O varadouro estreito e a travessia do rio: percursos de conversão amazônica 

Foto: Arquivo Custodial

A experiência de entrar em uma embarcação pequena, seja canoa, “uma rabeta”, ou voadeira para atravessar o rio, apresenta para nós muitas lições. Imaginemos que a viagem pelo rio é toda a nossa vida, na qual nós vamos enfrentando os desafios para chegar ao nosso destino, sempre no encontro com Deus. Se mostram então, diante de nós, um caminho largo e outro estreito. Assim, os varadouros, que são tipos de cortes na mata que cerca os grandes rios e que servem como um acesso para tornar a viagem rápida, também tem um ensinamento para nos passar. Entrar por um varadouro, ou por um igarapé exige de quem está no barco esforço e atenção. Dessa maneira nós podemos comparar a cena da passagem pelos “furos” do rio com o ensinamento de Cristo sobre a “porta pequena” e os caminhos de conversão na Amazônia. 

Certa vez, quando estava no Alto Tapajós, nós, frades e o bispo fomos visitar a aldeia Boca da Estrada para celebrar a festa de São José. Se apresentaram diante de nós duas possibilidades de caminho, o primeiro por terra, caminhando pelos campos e depois, entrando em um igarapé, em um tipo de varadouro, onde só se transitava com “rabeta”. Nosso grupo de visitantes teve então que deixar a voadeira em um local e entrar na embarcação menor ainda. Dentro do varadouro uma surpresa: havia uma árvore caída que tornava a passagem bem mais estreita. Assim, as pessoas que estavam na embarcação tiveram de ajustar-se para passar naquele caminho. E nós, literalmente, nos inclinamos diante da natureza. Ao chegar foi grande a alegria e, logo em seguida, fomos recebidos para um momento de refeição. 

O evangelho de Lucas (Lc 13, 22-30) conta que uma pessoa chegou perto de Jesus e perguntou se era verdade que poucos se salvam. Jesus respondeu então que todos deveriam fazer o esforço de passar pela porta estreita, porque depois que o dono da casa fechar a porta, os do lado de fora vão chamar e não terão resposta. Já no evangelho de Mateus (Mt 7, 13-14) são apresentados dois caminhos: o caminho espaçoso, largo, que leva para a perdição e a porta estreita que leva para a vida. Essas duas passagens nos recordam que para seguir Jesus é preciso renúncia, é preciso fazer uma escolha. Fazer opção por um caminho significa não trilhar o outro.  

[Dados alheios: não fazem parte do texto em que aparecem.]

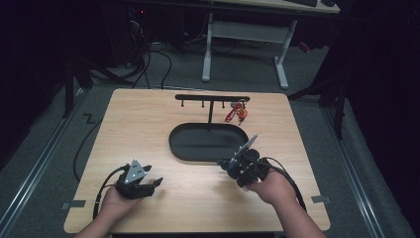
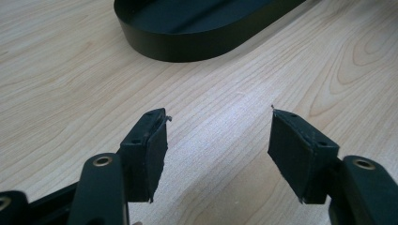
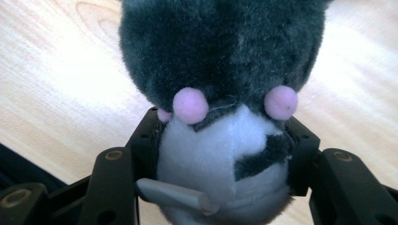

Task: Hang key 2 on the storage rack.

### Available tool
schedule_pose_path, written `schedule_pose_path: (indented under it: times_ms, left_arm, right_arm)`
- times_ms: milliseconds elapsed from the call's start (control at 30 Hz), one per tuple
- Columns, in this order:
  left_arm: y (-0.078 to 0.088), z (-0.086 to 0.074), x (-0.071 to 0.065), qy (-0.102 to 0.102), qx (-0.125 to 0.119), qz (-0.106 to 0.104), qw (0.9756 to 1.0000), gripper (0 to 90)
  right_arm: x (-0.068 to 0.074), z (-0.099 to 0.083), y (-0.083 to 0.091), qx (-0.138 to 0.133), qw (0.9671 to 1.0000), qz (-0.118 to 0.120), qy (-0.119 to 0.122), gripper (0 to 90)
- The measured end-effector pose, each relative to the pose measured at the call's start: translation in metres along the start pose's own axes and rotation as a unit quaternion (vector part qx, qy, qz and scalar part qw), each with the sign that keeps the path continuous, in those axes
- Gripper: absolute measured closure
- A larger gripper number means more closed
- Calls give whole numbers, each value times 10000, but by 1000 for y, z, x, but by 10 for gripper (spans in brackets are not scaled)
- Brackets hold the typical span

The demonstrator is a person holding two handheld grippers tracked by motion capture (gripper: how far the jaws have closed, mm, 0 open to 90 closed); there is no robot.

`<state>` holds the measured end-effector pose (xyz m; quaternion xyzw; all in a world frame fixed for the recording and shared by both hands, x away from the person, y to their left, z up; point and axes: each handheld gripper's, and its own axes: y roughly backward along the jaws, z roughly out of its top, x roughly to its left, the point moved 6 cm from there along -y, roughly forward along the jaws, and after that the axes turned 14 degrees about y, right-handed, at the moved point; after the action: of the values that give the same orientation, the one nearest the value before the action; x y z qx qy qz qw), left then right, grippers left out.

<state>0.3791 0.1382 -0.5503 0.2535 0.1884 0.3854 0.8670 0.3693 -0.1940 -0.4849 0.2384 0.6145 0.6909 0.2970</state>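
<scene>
A plush toy (image 3: 220, 56) with dark grey fur, a white patch and small pink pompoms sits between the jaws of my right gripper (image 3: 225, 124), which is shut on its white part. In the high view my right gripper (image 1: 227, 166) is held above the table, just off the front right end of a black oval tray (image 1: 173, 144). My left gripper (image 1: 156, 182) rests low near the table's front left. Its jaws are open, with bare wood between the fingertips (image 2: 150, 140), and it points toward the tray (image 2: 187, 47).
A black T-shaped hook stand (image 1: 212, 97) rises from the back of the tray; a red keychain (image 1: 236, 113) hangs from its right end. Cables trail from both grippers. A white desk frame (image 1: 247, 34) stands on the floor beyond the table.
</scene>
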Motion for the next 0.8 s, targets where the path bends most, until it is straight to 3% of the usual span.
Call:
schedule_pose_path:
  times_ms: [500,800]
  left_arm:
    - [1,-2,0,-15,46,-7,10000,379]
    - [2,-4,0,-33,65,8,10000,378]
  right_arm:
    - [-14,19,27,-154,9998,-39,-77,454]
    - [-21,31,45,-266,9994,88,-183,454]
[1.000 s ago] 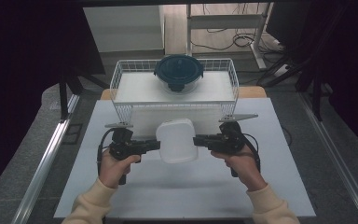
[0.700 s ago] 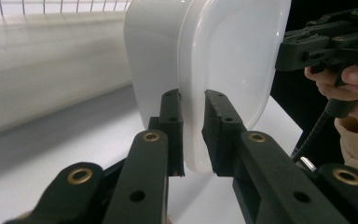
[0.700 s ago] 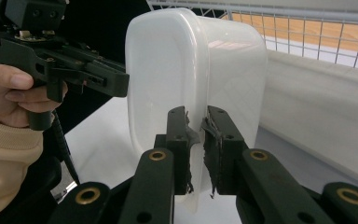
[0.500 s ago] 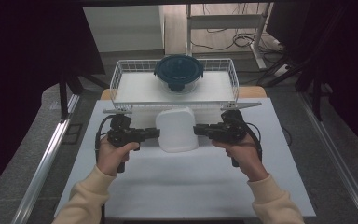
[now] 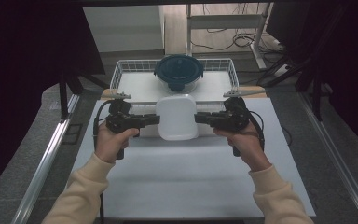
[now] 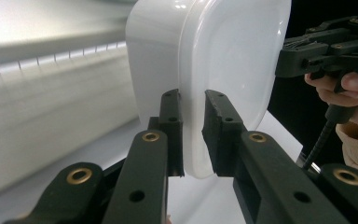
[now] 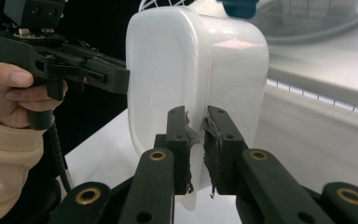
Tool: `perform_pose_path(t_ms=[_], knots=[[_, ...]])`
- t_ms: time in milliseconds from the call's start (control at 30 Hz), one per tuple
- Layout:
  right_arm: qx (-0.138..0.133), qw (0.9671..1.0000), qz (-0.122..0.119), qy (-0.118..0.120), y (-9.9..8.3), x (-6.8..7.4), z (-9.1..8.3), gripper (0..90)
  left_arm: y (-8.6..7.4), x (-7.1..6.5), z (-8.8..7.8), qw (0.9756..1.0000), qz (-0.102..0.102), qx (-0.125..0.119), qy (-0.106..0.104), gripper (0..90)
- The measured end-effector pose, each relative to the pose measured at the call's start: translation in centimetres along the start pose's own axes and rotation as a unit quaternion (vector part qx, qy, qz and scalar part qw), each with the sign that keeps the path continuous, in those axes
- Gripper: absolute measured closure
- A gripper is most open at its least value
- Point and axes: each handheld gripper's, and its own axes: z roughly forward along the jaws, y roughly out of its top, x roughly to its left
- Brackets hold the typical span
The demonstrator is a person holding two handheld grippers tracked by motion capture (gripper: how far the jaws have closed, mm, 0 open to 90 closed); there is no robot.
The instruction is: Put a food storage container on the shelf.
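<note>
Overhead, a lidded bowl (image 5: 178, 72) sits in the basket (image 5: 121, 70) beyond the white container (image 5: 177, 116).

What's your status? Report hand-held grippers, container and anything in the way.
Left hand-held gripper and right hand-held gripper both clamped on white lidded container, opposite rims. Container held off the table. Wire basket ahead, holding blue-lidded glass bowl.

Toward 12 o'clock, the wire basket (image 5: 121, 74) bars the way, its near rim just beyond the white container (image 5: 177, 116); the lidded glass bowl (image 5: 178, 72) fills its middle. At 6 o'clock the table (image 5: 191, 177) lies bare.
</note>
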Motion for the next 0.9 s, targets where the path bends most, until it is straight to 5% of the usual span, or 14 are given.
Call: perform_pose_path(t_ms=[900], knots=[[-0.018,0.9996,-0.02,-0.008,6.6,0.6,-1.3,79.5,6.6,-0.7,-1.9,0.9997,0.016,-0.017,0.008,77.7]])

A porta estreita nos recorda o esforço e a doação que devemos fazer para sermos mais irmãos, ou seja uma conversão social. Deus não aceita quem bate à sua porta e pratica a injustiça. Não passa no varadouro que leva para o Reino de Deus quem não se esperta para viver o amor. E para atravessar esse caminho é preciso praticar o que ensinou Jesus e não apenas saber quem ele é ou então falar o seu nome. Jesus acaba por não responder se são poucos os que se salvam, ou se seriam apenas um povo ou cultura escolhidos, mas ele apresenta como se salvar. E assim, ele mostra que a salvação é para todos (universal). A mesa do Senhor recebe gente para comer de todas as partes do mundo, do Oriente e do Ocidente, de culturas diferentes. Precisamos então, aqui na terra, fazer o esforço para passar pelo varadouro estreito nos comprometendo para fazer desse mundo um lugar melhor, para depois chegarmos à festa da refeição com Deus. No documento final do Sínodo para a Amazônia?  Se apresentaram as conversões, ou os varadouros, que temos de passar se quisermos chegar a uma evangelização com rosto amazônico. 

Precisamos nos dar conta de que estar entre as terras e águas do alto Tapajós representa um momento muito oportuno, para uma conversão cultural, de encontro com o mistério da vida cristã e da cultura munduruku. Desse modo teremos a possibilidade de refletir dentro dos ritmos de missão e contemplação presentes no território da Mundurukânia. Partilhar, ouvir as pessoas, conhecer lugares, histórias são elementos que tecem uma espiritualidade amazônica. Aprender o franciscanismo que os povos tradicionais praticam e pensar os desafios da vida franciscana que podemos viver juntos são grandes elementos dessa etapa. 

Necessitamos sempre “começar de novo” como nos indicou São Francisco. Nos converter pastoralmente e trilhar novos caminhos como o bispo de Roma tem nos chamando. Talvez os recomeços e renovações possam ser semelhantes ao da singeleza da dança da natureza que vai sempre se reinventando. E assim também o seja, com a graça de Deus, a vida e vocação do Frades Menores nestas terras. As sendas do Evangelho (Xipat Ekawẽn) Munduruku continuam vivas e abertas, nos clamando um conversão integral, para que possamos juntos viver o projeto de Jesus.